- Work item: Below are some records; output exactly the lines from the line with "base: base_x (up" to the line with "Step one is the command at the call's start", both ends kept, and nothing more.
<<<<
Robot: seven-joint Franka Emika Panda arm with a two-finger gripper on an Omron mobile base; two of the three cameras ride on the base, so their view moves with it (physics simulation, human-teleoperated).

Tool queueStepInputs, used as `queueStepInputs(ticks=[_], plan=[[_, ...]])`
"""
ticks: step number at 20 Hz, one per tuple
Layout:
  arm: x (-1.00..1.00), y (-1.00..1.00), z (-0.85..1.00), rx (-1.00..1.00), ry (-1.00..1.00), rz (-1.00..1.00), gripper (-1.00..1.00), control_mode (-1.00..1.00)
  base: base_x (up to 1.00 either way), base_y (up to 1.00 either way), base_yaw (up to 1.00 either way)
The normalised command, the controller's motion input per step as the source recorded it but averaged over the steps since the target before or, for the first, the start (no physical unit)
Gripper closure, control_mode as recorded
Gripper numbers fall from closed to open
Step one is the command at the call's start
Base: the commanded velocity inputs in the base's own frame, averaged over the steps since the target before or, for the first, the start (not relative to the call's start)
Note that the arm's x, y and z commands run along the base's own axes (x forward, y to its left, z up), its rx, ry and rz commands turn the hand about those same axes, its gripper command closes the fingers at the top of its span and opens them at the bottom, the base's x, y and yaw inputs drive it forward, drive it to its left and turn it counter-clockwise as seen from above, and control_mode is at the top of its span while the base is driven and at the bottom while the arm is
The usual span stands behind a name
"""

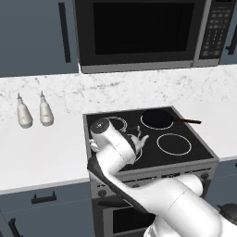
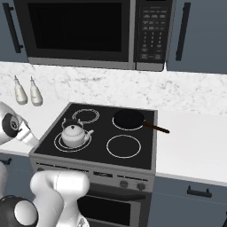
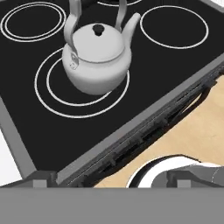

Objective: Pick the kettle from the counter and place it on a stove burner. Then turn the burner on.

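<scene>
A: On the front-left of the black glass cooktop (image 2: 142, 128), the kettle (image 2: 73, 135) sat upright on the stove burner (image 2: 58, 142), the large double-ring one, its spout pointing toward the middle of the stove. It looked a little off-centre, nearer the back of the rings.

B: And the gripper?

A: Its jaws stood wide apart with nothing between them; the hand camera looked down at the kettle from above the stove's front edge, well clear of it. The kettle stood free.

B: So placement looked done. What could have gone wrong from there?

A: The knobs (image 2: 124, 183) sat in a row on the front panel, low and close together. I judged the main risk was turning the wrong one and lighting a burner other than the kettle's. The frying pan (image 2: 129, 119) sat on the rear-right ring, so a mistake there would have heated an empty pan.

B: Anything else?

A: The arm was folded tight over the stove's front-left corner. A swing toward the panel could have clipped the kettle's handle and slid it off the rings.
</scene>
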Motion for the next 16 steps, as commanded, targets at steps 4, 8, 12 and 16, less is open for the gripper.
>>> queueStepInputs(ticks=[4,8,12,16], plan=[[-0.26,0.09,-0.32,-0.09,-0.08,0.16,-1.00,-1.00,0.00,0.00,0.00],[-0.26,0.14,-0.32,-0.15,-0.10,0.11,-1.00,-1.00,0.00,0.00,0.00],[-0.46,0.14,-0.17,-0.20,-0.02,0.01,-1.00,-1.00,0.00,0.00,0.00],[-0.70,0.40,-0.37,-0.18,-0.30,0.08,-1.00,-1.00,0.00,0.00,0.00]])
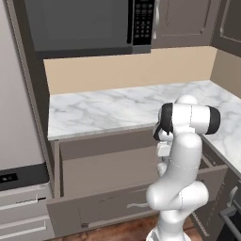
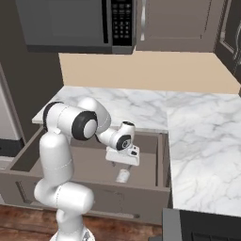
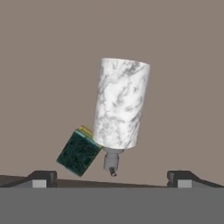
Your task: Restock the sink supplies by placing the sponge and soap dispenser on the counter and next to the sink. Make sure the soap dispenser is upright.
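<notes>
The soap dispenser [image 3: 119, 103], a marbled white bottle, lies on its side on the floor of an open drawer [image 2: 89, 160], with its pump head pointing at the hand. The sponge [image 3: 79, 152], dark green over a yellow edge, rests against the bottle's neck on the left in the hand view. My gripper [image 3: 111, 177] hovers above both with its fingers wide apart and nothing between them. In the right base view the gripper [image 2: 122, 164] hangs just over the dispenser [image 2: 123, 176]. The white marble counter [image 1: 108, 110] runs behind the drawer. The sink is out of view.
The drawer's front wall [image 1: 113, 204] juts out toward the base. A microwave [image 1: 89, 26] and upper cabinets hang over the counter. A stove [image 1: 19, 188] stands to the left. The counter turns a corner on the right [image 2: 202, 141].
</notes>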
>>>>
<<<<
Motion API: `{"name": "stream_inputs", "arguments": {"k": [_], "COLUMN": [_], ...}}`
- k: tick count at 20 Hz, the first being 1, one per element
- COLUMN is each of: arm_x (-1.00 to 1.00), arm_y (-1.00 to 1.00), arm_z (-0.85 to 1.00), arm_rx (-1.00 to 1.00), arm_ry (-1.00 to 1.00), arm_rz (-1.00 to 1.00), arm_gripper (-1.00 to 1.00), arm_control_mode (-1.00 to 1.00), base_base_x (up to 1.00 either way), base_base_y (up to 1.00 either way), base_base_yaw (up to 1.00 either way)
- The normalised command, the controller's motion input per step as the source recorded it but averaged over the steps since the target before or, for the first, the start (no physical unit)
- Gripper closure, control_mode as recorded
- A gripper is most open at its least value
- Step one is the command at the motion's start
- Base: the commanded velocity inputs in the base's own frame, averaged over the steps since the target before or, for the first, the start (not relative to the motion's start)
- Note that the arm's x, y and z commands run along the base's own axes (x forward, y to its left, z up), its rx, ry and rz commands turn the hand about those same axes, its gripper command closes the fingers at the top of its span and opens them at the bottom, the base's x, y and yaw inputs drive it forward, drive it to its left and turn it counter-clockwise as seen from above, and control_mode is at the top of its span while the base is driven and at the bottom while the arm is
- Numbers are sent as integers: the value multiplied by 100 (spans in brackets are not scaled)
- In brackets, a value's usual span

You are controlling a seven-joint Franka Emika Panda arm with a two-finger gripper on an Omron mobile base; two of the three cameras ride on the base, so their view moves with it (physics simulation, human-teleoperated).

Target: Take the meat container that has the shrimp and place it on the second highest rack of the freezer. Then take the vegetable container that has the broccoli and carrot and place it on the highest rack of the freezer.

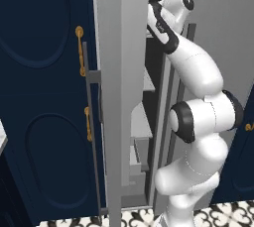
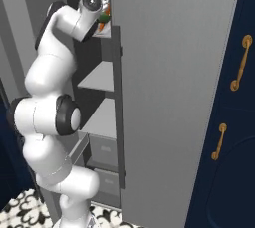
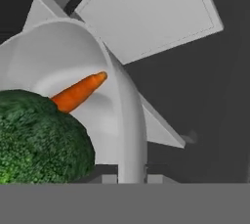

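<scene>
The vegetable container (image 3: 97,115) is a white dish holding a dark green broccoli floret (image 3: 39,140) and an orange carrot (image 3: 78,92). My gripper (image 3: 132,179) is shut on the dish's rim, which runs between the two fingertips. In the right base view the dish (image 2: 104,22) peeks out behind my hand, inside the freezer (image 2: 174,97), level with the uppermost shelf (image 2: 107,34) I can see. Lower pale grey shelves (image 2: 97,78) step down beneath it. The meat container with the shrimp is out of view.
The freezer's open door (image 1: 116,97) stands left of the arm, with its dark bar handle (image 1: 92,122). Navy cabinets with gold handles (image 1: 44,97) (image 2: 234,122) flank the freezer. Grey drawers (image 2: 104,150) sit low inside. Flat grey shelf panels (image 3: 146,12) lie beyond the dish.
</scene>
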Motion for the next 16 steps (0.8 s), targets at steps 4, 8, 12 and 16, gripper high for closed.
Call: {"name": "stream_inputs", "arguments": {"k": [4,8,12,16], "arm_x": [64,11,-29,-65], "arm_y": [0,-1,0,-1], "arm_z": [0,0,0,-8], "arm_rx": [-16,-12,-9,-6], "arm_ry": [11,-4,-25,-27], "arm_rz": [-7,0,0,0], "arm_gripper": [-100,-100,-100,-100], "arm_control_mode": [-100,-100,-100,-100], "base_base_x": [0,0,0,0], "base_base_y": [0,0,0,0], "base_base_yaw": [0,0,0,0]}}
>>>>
- Exercise output:
  base: base_x (up to 1.00 either way), base_y (up to 1.00 either way), base_yaw (up to 1.00 either way)
The normalised command, the controller's motion input per step as the source recorded it but averaged over the steps since the target before or, for the first, the start (no physical unit)
Gripper closure, control_mode as recorded
Gripper numbers fall from closed to open
Step one is the command at the call's start

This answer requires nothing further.